之美挑挑眉:“我就是喜歡仗勢欺人,欺小人!”一字一句那麽明確。
“你怎麽還有臉來這裏吃飯啊,我姐夫都明確態度了,現在他名下所有的酒店都是我姐的,而且他們兒子都那麽大了,你這個半山腰出來的到底算是哪根蔥啊,還不快點有多遠滾多遠?難道真要讓我姐找保安來把你也請出去?”
何玉更是筷子敲著碗不把她放在眼裏。
何醉也知道這些話不太好聽,不過有些人就連這些話都擊垮不了她。
“小雪,我們走吧?等你跟傅忻寒結婚的那一天,看她們還有什麽好得意。”朋友們都圍過來。
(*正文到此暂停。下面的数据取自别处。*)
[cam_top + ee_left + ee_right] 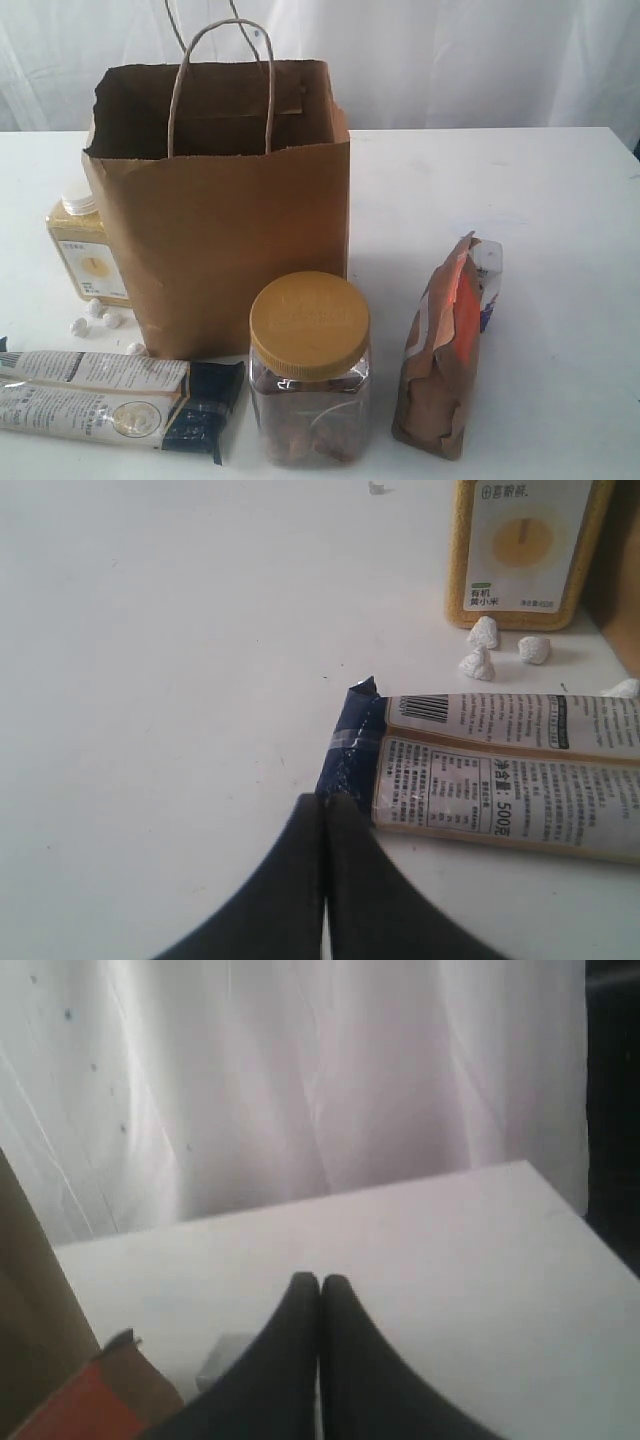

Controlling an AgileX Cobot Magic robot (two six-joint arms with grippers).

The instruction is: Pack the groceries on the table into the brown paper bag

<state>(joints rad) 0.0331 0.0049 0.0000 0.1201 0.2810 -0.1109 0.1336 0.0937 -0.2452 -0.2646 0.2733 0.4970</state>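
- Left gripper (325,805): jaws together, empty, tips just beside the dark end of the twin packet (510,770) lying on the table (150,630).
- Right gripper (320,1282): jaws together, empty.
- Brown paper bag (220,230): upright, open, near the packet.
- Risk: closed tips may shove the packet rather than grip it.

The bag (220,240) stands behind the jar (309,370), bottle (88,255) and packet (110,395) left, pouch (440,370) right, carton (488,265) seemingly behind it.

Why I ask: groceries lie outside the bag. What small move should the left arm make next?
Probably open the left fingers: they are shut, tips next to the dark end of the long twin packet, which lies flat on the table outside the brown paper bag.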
這下餐廳裏可熱鬧了,周遭吃飯的人也都在悄悄地看熱鬧。
“今晚我跟忻寒帶兒子一起去你家吃飯。”
濮陽雪他們走了沒兩步就聽到身後不輕不重的一聲。
濮陽雪當時手裏捏著的包包帶子在喊疼。
何醉說完後起身走在了濮陽雪她們前麵上樓。
濮陽雪久久的站在那裏望著何醉高高在上的背影回不過神,那恨,絕對已經侵入骨髓。
“這招不錯!”之美笑著點頭說道。
何玉一邊啃著排骨一邊說:“夠狠!”
看似一句隨意的話,卻讓敵人受挫到吐血身亡。
濮陽雪一上車就拿出手機給已經熟悉的號碼打電話:“跟蹤何醉,查出她住的地方後給她點顏色瞧瞧。”
臉上沒有任何的溫度。
那幾個姐妹又換了地方去吃飯,她卻直接回了家。
回到家冷冷清清的,爸爸在外麵忙碌應酬,她一個人坐在華麗的沙發裏卻來不及失落:何醉,為什麽要這麽跟我過不去?
她必須要做點什麽讓那個女人知道她濮陽雪不是好惹的。
其實何醉從來不想惹她,不管是曾經還是過去。
“忻寒,你不要讓我心這麽寒好不好?”她突然揪著自己的胸口,疼的厲害。